How to complete this task:
Check every line of the data and copy the ones where "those" appears.

Dataset extract:
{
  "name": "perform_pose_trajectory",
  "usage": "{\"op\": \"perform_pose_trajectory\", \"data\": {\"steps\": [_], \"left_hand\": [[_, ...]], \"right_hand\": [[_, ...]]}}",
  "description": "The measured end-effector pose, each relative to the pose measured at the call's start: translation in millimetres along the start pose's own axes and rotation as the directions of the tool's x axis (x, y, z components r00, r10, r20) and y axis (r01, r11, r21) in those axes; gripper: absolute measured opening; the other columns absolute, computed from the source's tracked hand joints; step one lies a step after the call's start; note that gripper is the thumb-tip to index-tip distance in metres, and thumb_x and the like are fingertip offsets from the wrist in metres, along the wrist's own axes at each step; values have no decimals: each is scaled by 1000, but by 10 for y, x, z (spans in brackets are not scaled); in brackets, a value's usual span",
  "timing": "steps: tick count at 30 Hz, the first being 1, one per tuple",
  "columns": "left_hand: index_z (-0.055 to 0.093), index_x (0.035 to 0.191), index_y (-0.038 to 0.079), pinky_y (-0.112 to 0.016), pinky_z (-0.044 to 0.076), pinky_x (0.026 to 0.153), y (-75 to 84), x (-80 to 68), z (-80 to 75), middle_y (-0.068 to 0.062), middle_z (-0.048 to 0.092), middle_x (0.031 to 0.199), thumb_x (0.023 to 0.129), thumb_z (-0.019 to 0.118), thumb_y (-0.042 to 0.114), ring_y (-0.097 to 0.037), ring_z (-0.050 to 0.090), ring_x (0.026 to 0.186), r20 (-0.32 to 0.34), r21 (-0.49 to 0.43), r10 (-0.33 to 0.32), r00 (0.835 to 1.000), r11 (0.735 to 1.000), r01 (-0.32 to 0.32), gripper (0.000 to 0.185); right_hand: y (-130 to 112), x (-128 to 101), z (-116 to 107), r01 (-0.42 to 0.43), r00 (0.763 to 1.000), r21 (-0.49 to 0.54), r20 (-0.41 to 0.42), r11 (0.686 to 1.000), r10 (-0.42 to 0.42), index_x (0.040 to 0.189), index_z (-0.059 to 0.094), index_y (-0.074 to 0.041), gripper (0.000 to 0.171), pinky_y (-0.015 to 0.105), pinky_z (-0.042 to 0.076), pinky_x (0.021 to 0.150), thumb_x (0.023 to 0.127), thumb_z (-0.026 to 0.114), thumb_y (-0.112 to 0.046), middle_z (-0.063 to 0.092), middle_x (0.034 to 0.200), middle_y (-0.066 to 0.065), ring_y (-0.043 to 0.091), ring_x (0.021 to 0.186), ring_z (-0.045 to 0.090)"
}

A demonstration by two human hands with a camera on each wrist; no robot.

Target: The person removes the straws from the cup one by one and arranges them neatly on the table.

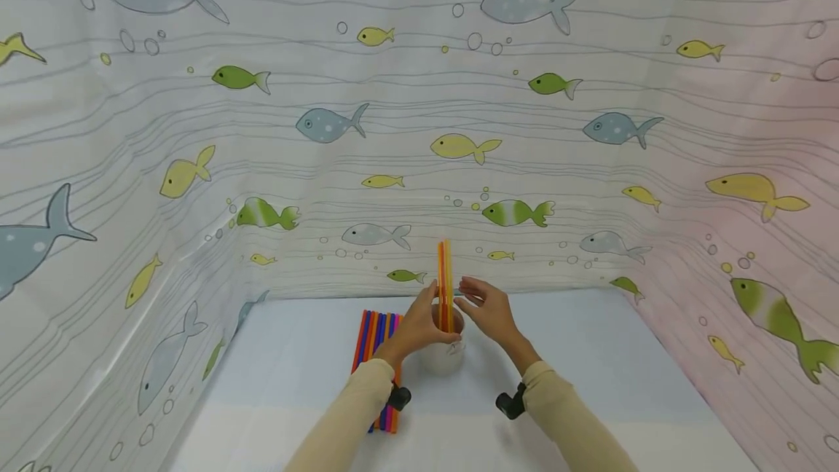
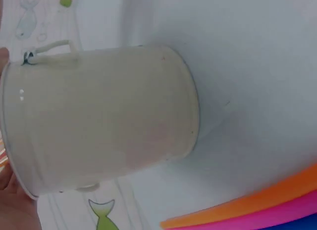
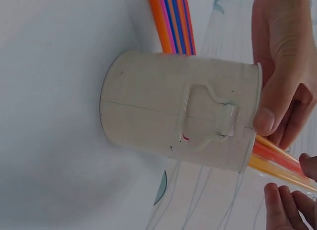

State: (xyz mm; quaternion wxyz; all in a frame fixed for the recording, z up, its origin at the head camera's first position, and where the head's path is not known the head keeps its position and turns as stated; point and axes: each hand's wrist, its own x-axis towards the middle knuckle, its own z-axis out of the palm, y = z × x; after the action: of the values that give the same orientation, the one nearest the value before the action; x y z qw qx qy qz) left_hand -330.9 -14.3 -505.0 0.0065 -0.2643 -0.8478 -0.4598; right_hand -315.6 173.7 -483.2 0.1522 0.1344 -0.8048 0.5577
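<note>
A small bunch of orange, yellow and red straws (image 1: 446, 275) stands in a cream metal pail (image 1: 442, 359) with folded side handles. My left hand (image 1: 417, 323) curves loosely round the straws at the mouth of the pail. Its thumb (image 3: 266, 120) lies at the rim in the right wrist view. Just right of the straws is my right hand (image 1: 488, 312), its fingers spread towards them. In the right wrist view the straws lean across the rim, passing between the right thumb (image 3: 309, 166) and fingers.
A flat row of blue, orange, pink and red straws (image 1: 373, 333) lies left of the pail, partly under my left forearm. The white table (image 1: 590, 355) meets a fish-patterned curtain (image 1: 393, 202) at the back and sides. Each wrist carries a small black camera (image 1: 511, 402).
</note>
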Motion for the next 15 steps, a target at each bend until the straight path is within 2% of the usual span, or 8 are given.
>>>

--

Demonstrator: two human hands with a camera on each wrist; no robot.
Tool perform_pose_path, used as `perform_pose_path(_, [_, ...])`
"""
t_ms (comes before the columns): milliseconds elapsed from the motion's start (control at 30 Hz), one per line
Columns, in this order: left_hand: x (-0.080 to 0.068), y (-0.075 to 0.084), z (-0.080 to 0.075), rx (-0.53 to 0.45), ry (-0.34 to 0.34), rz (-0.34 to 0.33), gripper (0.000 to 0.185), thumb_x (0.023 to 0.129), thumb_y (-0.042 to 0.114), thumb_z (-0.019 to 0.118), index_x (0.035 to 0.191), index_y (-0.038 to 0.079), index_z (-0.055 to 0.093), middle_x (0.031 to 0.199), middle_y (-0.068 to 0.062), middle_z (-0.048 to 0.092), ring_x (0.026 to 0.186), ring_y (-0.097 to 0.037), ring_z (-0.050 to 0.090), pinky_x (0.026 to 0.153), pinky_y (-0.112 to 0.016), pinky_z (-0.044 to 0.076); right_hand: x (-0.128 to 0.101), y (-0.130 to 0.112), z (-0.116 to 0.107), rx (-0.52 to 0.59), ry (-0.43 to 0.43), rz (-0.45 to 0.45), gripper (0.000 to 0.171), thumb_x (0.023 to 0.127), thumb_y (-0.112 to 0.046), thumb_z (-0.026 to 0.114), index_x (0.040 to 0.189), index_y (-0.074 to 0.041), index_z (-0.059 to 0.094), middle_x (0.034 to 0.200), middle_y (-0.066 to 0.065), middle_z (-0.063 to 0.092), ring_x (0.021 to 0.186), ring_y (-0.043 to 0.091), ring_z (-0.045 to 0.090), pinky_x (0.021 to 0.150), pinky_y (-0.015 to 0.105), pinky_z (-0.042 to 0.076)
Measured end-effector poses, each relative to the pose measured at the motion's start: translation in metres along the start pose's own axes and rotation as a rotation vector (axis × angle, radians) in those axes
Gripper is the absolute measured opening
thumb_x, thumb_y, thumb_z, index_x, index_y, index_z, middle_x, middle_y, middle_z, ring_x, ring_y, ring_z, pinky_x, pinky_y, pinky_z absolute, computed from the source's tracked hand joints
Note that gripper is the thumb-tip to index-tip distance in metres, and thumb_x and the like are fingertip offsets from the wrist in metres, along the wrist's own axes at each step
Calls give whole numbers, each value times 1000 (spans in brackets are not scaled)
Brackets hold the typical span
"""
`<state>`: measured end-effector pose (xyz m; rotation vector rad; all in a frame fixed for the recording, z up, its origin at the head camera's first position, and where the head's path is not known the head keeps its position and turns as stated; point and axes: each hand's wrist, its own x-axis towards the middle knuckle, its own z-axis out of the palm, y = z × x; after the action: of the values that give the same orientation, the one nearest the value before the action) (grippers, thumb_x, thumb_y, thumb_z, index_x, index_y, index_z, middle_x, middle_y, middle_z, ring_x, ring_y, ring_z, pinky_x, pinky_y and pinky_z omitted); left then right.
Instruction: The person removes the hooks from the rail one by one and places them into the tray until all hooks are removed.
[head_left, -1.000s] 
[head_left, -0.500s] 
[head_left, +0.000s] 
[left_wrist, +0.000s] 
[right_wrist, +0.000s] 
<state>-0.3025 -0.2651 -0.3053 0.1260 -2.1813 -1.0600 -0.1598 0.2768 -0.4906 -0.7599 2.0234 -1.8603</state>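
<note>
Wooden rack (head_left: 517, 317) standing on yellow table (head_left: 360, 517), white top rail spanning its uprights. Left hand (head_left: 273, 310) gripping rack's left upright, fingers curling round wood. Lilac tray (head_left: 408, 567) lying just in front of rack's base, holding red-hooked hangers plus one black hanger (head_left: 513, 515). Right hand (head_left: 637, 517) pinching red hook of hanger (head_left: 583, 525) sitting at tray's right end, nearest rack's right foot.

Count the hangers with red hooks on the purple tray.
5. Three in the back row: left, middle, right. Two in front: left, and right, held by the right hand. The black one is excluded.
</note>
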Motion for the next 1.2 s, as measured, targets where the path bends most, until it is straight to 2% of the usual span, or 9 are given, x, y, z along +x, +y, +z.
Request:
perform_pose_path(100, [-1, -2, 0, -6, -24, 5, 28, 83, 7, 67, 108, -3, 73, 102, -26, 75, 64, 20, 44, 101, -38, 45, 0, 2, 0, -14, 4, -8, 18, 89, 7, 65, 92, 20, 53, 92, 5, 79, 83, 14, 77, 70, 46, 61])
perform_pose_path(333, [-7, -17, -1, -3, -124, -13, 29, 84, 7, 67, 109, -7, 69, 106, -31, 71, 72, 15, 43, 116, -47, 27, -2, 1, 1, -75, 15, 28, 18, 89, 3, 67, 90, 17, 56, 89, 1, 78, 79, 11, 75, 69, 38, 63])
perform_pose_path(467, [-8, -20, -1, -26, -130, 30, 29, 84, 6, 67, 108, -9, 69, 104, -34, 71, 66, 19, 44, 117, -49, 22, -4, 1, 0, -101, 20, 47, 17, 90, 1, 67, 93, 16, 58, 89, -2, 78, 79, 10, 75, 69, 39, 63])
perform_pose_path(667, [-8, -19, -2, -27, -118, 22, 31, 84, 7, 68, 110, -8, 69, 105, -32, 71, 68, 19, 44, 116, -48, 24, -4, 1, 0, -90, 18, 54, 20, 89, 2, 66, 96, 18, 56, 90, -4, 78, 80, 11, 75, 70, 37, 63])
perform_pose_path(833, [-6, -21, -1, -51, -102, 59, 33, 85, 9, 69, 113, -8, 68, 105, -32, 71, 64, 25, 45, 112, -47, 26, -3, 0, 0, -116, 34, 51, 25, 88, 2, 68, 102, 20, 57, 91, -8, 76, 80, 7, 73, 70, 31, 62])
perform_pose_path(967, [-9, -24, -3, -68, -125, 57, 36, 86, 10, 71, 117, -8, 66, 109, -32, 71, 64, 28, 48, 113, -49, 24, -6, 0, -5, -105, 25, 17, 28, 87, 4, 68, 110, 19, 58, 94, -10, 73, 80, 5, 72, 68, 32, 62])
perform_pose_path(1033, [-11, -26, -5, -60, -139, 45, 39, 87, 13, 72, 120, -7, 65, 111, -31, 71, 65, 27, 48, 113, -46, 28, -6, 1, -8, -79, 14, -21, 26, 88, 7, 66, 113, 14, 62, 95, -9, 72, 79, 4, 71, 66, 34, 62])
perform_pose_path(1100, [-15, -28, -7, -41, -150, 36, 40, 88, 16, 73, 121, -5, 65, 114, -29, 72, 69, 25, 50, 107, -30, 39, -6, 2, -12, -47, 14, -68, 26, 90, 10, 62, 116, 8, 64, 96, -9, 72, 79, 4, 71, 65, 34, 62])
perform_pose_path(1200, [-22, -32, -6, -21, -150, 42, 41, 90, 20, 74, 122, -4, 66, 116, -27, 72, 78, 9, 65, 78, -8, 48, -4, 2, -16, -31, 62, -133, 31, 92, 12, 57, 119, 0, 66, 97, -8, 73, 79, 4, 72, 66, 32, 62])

Your response:
  "description": "The measured end-effector pose, each relative to the pose measured at the call's start: translation in millimetres along the start pose's own axes and rotation as the directions of the tool's x axis (x, y, z components r00, r10, r20) and y axis (r01, r11, r21) in those axes; gripper: absolute measured opening; the other columns absolute, computed from the source's tracked hand joints; step one lies a step after the call's start; note that gripper is the thumb-tip to index-tip distance in metres, and thumb_x and the like are fingertip offsets from the wrist in metres, along the wrist's own axes at each step; values have no decimals: each is scaled by 1000, but by 10 for y, x, z (spans in brackets are not scaled); in brackets, a value's usual span",
Measured end-effector poses, each relative to the pose measured at the motion's start: translation in metres along the start pose's own axes and rotation as a rotation vector (axis × angle, radians) in those axes

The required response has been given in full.